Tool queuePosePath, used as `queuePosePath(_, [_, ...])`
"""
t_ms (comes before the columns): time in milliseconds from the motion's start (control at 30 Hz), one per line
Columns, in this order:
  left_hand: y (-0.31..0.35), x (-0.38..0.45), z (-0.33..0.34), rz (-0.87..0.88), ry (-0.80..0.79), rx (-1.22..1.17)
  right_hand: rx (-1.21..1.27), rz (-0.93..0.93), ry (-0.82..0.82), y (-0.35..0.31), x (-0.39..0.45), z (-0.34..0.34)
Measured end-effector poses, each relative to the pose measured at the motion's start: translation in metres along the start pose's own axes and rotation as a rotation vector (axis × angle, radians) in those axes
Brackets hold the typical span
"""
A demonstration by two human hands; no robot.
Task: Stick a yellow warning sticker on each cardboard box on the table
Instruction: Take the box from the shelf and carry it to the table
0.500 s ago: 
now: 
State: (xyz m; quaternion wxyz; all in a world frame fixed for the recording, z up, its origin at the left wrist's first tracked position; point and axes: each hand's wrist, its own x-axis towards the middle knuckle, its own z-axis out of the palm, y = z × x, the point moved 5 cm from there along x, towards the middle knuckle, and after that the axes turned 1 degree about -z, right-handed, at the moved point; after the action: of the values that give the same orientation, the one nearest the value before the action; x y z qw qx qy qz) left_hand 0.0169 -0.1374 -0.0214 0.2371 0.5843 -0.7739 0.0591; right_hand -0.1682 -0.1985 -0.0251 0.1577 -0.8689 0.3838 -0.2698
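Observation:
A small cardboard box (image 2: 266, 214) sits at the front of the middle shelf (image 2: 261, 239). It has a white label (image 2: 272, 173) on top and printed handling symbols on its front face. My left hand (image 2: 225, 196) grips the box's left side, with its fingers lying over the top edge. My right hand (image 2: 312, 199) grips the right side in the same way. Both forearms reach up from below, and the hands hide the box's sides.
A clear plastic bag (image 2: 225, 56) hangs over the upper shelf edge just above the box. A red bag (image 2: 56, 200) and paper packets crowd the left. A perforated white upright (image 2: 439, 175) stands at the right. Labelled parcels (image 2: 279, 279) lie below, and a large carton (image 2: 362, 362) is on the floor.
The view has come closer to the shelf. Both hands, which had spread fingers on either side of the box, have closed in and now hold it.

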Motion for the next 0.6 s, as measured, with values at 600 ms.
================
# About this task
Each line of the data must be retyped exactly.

# Result of this exercise
Tool queuePosePath, used as `queuePosePath(_, [_, ...])`
"""
t_ms (comes before the columns): time in milliseconds from the motion's start (control at 30 Hz), one per line
Columns, in this order:
  left_hand: y (-0.31..0.35), x (-0.38..0.45), z (-0.33..0.34), rz (-0.87..0.88), ry (-0.80..0.79), rx (-1.22..1.17)
  right_hand: rx (-1.21..1.27), rz (-0.93..0.93), ry (-0.82..0.82), y (-0.35..0.31), x (-0.39..0.45), z (-0.34..0.34)
Measured end-effector poses, each relative to the pose measured at the motion's start: translation in metres along the start pose's own axes and rotation as a rotation vector (axis × angle, radians) in those axes
Brackets hold the typical span
"""
A demonstration by two human hands; no robot.
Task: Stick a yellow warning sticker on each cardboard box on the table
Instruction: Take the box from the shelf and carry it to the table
0.500 s ago: 
now: 
State: (xyz m; quaternion wxyz; all in a world frame fixed for the recording, z up, its origin at the left wrist's first tracked position; point and axes: each hand's wrist, its own x-axis towards the middle knuckle, its own z-axis out of the palm, y = z × x, the point moved 5 cm from there along x, towards the middle knuckle, and after that the axes turned 1 degree about -z, right-handed, at the moved point; after the action: of the values that give the same orientation, the one nearest the value before the action; x y z qw qx qy qz) left_hand 0.0169 -0.1374 -0.0214 0.2371 0.5843 -0.7739 0.0591; right_hand -0.1682 -0.1985 -0.0251 0.1577 -0.8689 0.3838 -0.2698
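Observation:
A small cardboard box (image 2: 266, 214) sits at the front of the middle shelf (image 2: 261, 239). It has a white label (image 2: 272, 173) on top and printed handling symbols on its front face. My left hand (image 2: 225, 196) grips the box's left side, with its fingers lying over the top edge. My right hand (image 2: 312, 199) grips the right side in the same way. Both forearms reach up from below, and the hands hide the box's sides.
A clear plastic bag (image 2: 225, 56) hangs over the upper shelf edge just above the box. A red bag (image 2: 56, 200) and paper packets crowd the left. A perforated white upright (image 2: 439, 175) stands at the right. Labelled parcels (image 2: 279, 279) lie below, and a large carton (image 2: 362, 362) is on the floor.
The view has come closer to the shelf. Both hands, which had spread fingers on either side of the box, have closed in and now hold it.
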
Motion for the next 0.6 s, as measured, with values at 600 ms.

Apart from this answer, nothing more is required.